* [EXERCISE]
Reproduce every line in the listing that contains the word "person".

* [RECORDS TO PROCESS]
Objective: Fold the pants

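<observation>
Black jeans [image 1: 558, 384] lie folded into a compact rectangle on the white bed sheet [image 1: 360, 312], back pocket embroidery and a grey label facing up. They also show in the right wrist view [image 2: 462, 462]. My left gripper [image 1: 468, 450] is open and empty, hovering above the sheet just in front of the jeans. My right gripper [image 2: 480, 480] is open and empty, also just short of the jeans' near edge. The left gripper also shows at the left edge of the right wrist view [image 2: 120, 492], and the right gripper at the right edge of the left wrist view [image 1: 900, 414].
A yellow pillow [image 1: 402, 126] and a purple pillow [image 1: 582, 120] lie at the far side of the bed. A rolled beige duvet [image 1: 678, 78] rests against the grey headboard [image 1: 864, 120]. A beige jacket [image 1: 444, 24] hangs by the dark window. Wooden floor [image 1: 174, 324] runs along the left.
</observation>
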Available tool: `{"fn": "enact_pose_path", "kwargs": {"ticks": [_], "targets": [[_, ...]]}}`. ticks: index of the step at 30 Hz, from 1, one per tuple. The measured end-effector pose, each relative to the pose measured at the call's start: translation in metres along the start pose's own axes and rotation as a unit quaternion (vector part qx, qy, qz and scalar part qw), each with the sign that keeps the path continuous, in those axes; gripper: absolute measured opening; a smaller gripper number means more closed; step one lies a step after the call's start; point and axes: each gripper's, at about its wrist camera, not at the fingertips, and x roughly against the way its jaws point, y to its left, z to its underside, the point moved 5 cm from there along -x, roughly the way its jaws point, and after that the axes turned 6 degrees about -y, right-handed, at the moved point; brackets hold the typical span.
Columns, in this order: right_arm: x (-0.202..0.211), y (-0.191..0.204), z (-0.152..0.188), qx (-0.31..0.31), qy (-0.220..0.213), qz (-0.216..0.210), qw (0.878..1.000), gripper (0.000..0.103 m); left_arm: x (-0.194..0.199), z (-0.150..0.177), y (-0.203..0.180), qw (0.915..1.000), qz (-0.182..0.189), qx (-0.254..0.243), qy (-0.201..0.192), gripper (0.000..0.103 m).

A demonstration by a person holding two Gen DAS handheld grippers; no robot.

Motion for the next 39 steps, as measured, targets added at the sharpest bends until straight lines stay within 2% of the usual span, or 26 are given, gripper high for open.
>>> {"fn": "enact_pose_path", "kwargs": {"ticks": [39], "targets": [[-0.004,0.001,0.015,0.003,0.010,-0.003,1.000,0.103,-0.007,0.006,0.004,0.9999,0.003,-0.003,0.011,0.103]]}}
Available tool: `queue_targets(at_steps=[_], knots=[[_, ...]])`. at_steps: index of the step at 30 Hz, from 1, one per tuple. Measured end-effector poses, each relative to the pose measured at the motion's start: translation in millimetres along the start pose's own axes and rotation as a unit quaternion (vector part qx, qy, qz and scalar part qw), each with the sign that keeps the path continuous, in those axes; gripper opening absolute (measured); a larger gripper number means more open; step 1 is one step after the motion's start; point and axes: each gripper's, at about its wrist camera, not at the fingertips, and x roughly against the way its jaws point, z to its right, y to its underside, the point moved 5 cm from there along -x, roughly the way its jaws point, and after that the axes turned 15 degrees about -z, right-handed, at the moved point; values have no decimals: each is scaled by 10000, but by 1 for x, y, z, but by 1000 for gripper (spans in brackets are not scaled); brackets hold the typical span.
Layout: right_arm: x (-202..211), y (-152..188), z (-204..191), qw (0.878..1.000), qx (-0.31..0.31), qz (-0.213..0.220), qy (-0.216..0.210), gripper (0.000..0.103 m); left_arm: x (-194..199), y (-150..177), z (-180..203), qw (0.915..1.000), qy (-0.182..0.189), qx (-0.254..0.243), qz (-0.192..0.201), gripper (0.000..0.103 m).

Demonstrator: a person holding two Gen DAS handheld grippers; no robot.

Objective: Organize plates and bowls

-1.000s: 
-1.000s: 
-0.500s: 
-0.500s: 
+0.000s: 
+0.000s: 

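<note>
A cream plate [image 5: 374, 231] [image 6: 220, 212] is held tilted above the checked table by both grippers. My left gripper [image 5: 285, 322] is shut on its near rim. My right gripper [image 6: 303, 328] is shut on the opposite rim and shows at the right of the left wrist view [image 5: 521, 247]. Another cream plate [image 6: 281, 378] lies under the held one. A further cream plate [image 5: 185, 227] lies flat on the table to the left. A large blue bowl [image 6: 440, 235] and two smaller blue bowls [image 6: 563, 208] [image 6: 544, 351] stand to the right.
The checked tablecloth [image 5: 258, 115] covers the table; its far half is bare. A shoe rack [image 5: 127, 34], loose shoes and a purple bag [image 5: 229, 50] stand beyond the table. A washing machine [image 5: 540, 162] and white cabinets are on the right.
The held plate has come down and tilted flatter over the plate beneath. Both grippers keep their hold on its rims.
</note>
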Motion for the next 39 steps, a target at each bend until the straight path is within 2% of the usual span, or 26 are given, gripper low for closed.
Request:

* [RESPONSE AREA]
A demonstration by a person holding two Gen DAS handheld grippers; no robot.
Demonstrator: a person holding two Gen DAS handheld grippers; no robot.

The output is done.